VP8 is an open file format created by On2 Technologies as a successor to VP7. In February 2010 Google acquired On2 Technologies for $124.6 million. On2 Technologies VP8 technology became the core of Google WebM audiovisual media format.
VP8 specification was released under the Creative Commons Attribution 3.0 license which enabled any 3rd party developers to use VP8 without paying any license fees. This started Google’s foray into media standards market.
In December 2012 VP9 was released as a successor to VP8. While VP8 competed with H.264 MPEG standard, VP9 targeted specifically H.265 standard. Initially VP9 was used only by YouTube but with introduction of AV1 (next iteration of VP9) its popularity grew within 3rd party development community. At this moment VP9 via WebM is supported by 80% percent of browsers with only exceptions being Internet Explorer (older versions prior to Edge) and Safari.
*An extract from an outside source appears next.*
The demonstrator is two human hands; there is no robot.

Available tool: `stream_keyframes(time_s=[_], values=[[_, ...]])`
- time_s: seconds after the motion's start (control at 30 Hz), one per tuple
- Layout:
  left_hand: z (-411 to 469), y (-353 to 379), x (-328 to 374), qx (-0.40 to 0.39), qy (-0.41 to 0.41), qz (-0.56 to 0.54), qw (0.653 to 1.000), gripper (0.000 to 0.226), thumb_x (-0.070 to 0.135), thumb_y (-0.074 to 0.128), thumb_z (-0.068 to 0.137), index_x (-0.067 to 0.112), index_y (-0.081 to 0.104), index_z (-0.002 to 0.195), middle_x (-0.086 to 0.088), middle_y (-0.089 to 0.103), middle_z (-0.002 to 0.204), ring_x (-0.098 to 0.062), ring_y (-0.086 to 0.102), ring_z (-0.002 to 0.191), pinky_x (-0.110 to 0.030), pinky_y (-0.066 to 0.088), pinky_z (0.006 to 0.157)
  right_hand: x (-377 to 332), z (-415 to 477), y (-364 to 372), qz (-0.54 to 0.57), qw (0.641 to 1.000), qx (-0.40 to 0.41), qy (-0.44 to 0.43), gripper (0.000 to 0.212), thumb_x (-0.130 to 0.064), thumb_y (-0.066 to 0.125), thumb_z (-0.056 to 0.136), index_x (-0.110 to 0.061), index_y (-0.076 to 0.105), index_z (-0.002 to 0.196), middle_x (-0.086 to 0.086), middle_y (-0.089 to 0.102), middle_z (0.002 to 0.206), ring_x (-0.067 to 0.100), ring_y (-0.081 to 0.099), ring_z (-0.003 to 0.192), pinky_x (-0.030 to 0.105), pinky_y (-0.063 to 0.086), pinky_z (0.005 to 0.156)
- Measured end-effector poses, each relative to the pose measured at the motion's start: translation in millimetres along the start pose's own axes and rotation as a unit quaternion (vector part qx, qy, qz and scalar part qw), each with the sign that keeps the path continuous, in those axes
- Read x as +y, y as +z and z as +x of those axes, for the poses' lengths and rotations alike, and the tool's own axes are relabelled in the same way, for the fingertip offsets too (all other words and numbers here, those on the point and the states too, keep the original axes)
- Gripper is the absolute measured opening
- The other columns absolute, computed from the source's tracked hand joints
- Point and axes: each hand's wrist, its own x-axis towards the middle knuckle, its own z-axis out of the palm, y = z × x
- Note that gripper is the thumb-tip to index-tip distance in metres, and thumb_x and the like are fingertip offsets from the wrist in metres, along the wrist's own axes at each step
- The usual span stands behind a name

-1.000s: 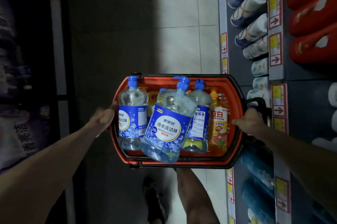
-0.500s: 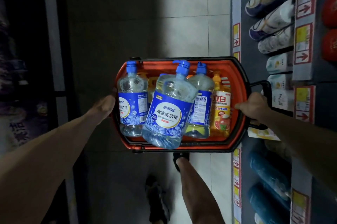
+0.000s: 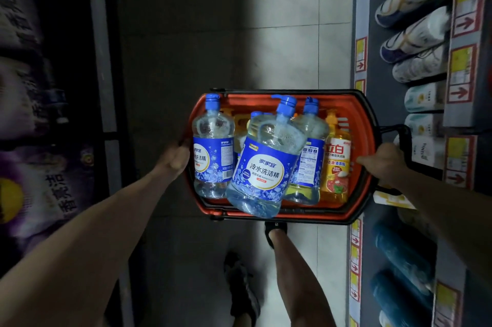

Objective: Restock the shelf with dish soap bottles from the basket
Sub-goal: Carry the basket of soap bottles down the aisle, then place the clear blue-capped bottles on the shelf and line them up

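Observation:
I carry an orange basket (image 3: 366, 140) with a black rim over the aisle floor. My left hand (image 3: 174, 157) grips its left side and my right hand (image 3: 382, 160) grips its right side by the black handle. Inside lie several dish soap bottles: a large clear one with a blue label and pump cap (image 3: 266, 161) on top, another clear blue-labelled one (image 3: 213, 151) at the left, a third (image 3: 308, 156) behind, and a yellow-orange bottle (image 3: 336, 164) at the right.
Shelves (image 3: 452, 103) with price tags run along the right, stocked with white and blue bottles (image 3: 415, 42) and dark blue ones (image 3: 399, 255) lower down. A dark shelf with purple bags (image 3: 48, 188) lines the left. My legs and shoes (image 3: 242, 289) are on the tiled floor.
The basket has stayed between my hands while I moved along the aisle; the right shelf has shifted in view, red items gone from sight.

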Motion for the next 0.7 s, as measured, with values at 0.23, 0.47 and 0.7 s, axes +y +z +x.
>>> stream_keyframes(time_s=[0.23, 0.47, 0.7], values=[[-51.0, 6.5, 8.2, -0.017, 0.022, 0.052, 0.998, 0.035, 0.009, 0.058, 0.081, 0.002, 0.072, 0.111, -0.014, 0.075, 0.108, -0.031, 0.07, 0.104, -0.025, 0.047, 0.074, 1.6, -13.6, 1.2, 0.027, 1.0, 0.003, 0.005, 0.05, -0.022, 0.078, 0.096, 0.007, 0.062, 0.133, 0.03, 0.069, 0.125, 0.045, 0.069, 0.111, 0.045, 0.054, 0.09], [-74.9, -4.4, 1.1, -0.006, 0.047, 0.115, 0.992, 0.055, 0.023, 0.056, 0.078, 0.007, 0.067, 0.129, -0.018, 0.071, 0.126, -0.036, 0.066, 0.117, -0.032, 0.043, 0.083, 0.9, -34.7, -14.6, -0.098, 0.995, -0.023, -0.018, 0.062, -0.032, 0.069, 0.098, 0.005, 0.044, 0.14, 0.032, 0.061, 0.133, 0.047, 0.063, 0.118, 0.035, 0.044, 0.082], [-124.7, -34.0, 3.2, -0.074, 0.078, 0.225, 0.968, 0.047, 0.029, 0.061, 0.095, 0.015, 0.065, 0.139, -0.014, 0.068, 0.136, -0.029, 0.066, 0.117, -0.033, 0.055, 0.094, -9.5, -117.4, -42.2, -0.218, 0.965, -0.058, -0.134, 0.05, -0.047, 0.058, 0.101, -0.015, 0.056, 0.14, 0.019, 0.067, 0.133, 0.036, 0.065, 0.113, 0.034, 0.047, 0.078]])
When testing in comparison with H.265, VP9 required twice the bitrate for similar quality. With certain encoder optimizations VP9 could achieve bitrates close to H.265 but at the expense of encoder performance. Netflix found in its tests that AV1 was about 20% more efficient than VP9. And Google tests showed that AV1 was 30-35% more efficient. H.264 and VP9 are Netflix’s primary codecs for desktop computers and mobile. HEVC/H.265 is used by Netflix for HDR content on Smart TVs. Facebook also plans to gradually roll out AV1 when most of the browsers will support it.
AV1 is targeted to become a video standard for the web being the best in class and also completely royalty free. Each feature of the AV1 standard is being thoroughly checked to make sure that no patents were infringed.
AV1 provides support of encoding of up to 7680×4320@120fps resolution at 160Mbit/s. Files in AV1 encoding could be reproduced by Google Chrome, Firefox, VLC media player, GStream, ffmpeg, mpv, MKVToolNix, MediaInfo, Bitmovin encoding.
ISO Base Format, Matroska, WebM could be used as containers for AV1 format.